Scholarism hunger striker tells Hong Kong to fight national education
Kaiser is a normal teenager - except when on hunger strike. He says protest is in the blood
Jennifer Ngo and Ada Lee
With his backpack, paint-splattered khaki pants and flip flops, Kaiser seems like a typical Hong Kong teenager.
He loves comics and music, especially the songs of deceased local rocker Wong Kar-kui.
But this 18-year-old, who uses just the one name to avoid identifying his family, is a staunch political activist.
He joined the anti-national-education student group Scholarism in May, but has been in the fight from the beginning.
Kaiser was one of the first three protesters to go on hunger strike in the battle against the subject in Hong Kong education. But if he was tired from a full week of school on Friday he did not show it. Kaiser was ready for another night at the rally, excited to be back at "Civic Square" outside the government's headquarters in Admiralty.
Asked why he was standing against the national education curriculum, he said: "This time, the government is wrong.
"I am not against national education. I'm against the national education curriculum proposed. My understanding is our children should be taught the full story and given the whole picture - not fed a doctrine."
Kaiser spent three years at a leftist school, where "we didn't have Christmas, but celebrated Mao's birthday instead".
So, was he exposed to a degree of brainwashing himself?
"No, I am a special case," he said.
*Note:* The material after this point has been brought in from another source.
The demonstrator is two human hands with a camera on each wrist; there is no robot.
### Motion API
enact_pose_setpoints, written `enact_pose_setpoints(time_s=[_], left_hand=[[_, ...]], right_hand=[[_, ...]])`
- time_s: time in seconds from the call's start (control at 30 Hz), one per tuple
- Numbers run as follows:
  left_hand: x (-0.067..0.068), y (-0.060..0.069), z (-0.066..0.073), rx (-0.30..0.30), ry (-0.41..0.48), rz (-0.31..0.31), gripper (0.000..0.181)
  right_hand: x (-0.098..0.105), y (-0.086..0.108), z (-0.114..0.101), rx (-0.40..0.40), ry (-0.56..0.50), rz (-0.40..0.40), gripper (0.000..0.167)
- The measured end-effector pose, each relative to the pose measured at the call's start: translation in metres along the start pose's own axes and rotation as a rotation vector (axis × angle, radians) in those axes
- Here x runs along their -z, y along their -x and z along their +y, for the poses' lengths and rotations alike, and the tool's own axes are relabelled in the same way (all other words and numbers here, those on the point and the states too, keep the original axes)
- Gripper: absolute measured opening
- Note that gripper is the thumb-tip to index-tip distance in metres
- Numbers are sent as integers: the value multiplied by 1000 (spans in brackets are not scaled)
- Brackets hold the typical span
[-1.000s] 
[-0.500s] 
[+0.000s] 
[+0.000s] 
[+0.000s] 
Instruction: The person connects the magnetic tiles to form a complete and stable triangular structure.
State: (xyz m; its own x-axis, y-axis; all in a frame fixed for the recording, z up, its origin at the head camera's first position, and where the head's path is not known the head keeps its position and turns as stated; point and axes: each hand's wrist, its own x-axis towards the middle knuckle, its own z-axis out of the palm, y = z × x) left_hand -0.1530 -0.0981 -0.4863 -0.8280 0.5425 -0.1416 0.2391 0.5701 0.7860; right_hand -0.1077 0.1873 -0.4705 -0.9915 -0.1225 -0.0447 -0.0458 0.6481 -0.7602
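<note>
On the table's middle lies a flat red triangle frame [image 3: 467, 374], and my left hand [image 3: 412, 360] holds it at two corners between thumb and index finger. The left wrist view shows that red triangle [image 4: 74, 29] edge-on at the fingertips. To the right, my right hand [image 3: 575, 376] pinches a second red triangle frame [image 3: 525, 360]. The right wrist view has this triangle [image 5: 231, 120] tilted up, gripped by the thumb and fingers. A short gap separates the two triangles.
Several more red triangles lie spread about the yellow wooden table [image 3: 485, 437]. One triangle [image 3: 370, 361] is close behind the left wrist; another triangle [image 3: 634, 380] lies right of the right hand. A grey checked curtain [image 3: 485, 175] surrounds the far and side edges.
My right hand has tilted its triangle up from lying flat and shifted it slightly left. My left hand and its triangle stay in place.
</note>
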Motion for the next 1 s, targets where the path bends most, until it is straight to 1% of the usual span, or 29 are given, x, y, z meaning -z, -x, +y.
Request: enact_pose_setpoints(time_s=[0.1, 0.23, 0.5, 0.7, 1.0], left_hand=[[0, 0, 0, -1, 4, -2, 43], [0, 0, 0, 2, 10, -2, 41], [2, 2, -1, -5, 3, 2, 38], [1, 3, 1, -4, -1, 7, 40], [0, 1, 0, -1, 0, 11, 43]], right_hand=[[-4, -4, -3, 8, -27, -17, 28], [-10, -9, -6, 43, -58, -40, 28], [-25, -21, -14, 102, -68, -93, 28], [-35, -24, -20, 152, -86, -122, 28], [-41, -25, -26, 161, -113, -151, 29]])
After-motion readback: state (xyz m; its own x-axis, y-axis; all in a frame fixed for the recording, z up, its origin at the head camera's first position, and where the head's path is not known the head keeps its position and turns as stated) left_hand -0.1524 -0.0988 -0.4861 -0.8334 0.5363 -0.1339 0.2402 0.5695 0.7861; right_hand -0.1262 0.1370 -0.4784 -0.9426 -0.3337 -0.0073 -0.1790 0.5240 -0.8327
Classes in school were not always interesting, so Kaiser set about researching other areas of contemporary Chinese history.
Of the 5,000 years of Chinese history, he focused on June 4 and the Cultural Revolution, using books and the internet to learn. Then he got into trouble for encouraging classmates to join the June 4 candle-light vigil and a move to Chong Gene Hang College ensued.
But even Kaiser approached the hunger strike with apprehension before Scholarism decided it was the best method of protest, being non-violent while still showing real commitment.
"There were not a lot of people willing to do it, so I decided that I probably should," he said.
A refusal to accept doctrine is in Kaiser's blood.
His grandparents were in the huge flow of people who came to Hong Kong in the 1940s to escape the communists; his parents were born and raised in then colonial Hong Kong.
After the 1989 Tiananmen Square crackdown, his family's mistrust of the Chinese communists only ran deeper. Kaiser's father took him to June 4 candlelight vigils from a young age.
"I didn't understand what was happening," he said. "It was only later, when I read up on history, I understood the importance.
"The previous generation ran away from [communism] to Hong Kong. Now we are accepting what they ran away from."